Les commissions communales ou intercommunales pour l'accessibilité aux personnes handicapées (CCAPH-CIAPH)
A ce jour, 76 % des commissions communales pour l'accessibilité ont été installées et 62 % des commissions intercommunales . Ces bons résultats masquent toutefois deux réalités :
- ce sont surtout les communes les moins peuplées qui ont créé une commission communale ; les communes de taille plus importante sont généralement encore dans une phase de réflexion préparatoire ;
- les premières remontées de terrain fait état d'un certain scepticisme quant à la mission de concertation de ces nouvelles structures.
La formation continue des professionnels du bâtiment
La formation continue des professionnels du bâtiment aux problématiques de l'accessibilité est un outil indispensable pour éveiller les consciences, pour diffuser des connaissances et consolider des compétences.
Dans ce domaine, l'Observatoire interministériel de l'accessibilité constate un important travail de sensibilisation des professionnels du bâtiment (architectes, ingénieurs, maîtres d'ouvrage, concepteurs, fournisseurs...) réalisé dès 2005-2006 tant par les pouvoirs publics que par les organisations professionnelles, ainsi qu'une forte demande de formation en accessibilité.

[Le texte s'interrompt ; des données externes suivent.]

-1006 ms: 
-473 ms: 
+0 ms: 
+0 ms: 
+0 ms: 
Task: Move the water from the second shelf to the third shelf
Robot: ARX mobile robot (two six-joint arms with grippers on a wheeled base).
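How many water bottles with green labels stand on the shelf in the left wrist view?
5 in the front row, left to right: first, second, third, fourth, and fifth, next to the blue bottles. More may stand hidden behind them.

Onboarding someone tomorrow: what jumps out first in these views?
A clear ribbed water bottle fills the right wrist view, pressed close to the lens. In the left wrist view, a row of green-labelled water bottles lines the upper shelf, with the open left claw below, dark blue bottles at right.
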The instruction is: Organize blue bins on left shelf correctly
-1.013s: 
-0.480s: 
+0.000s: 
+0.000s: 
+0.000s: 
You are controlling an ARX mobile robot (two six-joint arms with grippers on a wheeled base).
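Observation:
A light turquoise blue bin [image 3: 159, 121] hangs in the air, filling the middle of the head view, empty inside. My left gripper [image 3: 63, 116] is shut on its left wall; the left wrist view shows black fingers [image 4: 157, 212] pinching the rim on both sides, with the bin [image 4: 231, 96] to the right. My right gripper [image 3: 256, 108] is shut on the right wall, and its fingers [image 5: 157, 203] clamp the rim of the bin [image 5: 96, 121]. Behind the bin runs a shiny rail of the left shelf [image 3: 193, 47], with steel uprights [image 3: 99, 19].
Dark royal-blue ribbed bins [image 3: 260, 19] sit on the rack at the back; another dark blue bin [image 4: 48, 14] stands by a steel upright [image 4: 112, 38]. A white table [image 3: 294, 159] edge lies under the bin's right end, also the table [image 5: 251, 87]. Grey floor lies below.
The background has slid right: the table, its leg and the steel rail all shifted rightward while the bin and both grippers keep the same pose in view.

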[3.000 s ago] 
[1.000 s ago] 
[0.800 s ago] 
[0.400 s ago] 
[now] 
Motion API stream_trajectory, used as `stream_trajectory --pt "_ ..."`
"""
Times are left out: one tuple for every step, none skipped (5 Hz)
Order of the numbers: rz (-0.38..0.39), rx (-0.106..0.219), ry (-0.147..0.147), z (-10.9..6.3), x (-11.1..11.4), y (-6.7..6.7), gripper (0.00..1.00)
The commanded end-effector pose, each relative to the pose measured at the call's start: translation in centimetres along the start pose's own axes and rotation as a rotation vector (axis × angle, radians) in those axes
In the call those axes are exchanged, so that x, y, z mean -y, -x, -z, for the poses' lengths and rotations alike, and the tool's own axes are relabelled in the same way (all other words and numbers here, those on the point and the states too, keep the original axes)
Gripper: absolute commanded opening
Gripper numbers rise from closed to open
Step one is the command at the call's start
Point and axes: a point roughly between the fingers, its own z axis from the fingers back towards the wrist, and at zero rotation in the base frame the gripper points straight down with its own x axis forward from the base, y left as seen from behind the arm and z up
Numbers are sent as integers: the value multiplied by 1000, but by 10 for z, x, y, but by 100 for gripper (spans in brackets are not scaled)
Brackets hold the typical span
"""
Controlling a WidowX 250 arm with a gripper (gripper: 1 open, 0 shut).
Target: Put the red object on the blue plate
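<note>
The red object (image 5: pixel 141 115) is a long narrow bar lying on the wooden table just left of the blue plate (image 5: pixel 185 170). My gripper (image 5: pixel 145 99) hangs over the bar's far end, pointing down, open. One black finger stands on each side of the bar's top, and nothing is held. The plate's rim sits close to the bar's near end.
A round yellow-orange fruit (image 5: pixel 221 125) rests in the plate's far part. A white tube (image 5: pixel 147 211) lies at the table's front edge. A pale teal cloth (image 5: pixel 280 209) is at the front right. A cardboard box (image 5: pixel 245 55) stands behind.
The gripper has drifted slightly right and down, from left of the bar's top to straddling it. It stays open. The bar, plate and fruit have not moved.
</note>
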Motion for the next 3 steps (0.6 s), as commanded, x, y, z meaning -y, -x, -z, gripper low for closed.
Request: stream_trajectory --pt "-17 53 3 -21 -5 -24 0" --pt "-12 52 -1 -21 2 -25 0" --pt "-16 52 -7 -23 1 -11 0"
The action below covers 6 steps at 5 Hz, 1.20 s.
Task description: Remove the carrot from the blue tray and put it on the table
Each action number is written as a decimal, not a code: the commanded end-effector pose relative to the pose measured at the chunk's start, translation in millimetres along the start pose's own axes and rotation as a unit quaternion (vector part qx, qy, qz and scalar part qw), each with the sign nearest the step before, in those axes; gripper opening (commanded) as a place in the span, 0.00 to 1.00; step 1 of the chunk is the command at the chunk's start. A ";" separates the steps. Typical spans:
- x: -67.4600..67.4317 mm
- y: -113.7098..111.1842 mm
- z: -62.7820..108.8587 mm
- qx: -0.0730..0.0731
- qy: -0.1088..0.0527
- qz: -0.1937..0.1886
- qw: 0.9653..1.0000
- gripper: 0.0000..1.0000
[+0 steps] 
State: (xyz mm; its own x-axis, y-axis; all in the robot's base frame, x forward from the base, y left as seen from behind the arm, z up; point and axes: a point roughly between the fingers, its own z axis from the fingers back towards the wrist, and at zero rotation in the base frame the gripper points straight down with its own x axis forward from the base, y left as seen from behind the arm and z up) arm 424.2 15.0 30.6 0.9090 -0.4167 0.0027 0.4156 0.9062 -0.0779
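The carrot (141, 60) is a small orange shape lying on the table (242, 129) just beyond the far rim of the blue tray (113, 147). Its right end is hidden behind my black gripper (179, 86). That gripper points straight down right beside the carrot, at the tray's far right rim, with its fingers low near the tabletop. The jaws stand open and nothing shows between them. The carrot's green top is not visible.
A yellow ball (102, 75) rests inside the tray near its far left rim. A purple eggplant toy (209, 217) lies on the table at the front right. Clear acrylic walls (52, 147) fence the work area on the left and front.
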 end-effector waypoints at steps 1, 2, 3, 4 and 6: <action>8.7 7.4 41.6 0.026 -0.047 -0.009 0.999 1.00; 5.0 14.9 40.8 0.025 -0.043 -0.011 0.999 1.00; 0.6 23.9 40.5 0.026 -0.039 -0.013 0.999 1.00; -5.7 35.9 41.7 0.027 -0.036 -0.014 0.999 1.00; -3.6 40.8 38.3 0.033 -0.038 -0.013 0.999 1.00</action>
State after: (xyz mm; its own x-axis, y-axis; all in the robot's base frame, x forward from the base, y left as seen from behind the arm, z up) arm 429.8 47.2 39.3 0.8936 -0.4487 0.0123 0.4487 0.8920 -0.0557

En revanche, l'actualisation des connaissances reste, pour beaucoup, empirique , constat qui a été confirmé lors des auditions.
* 31 Rapport de l'Observatoire interministériel de l'accessibilité et de la conception universelle, mai 2011.
* 32 Par exemple, l'association des paralysés de France (AFP) a mis en place en 2009 un baromètre de l'accessibilité qui classe quatre-vingt-seize chefs-lieux départementaux selon leur degré d'accessibilité.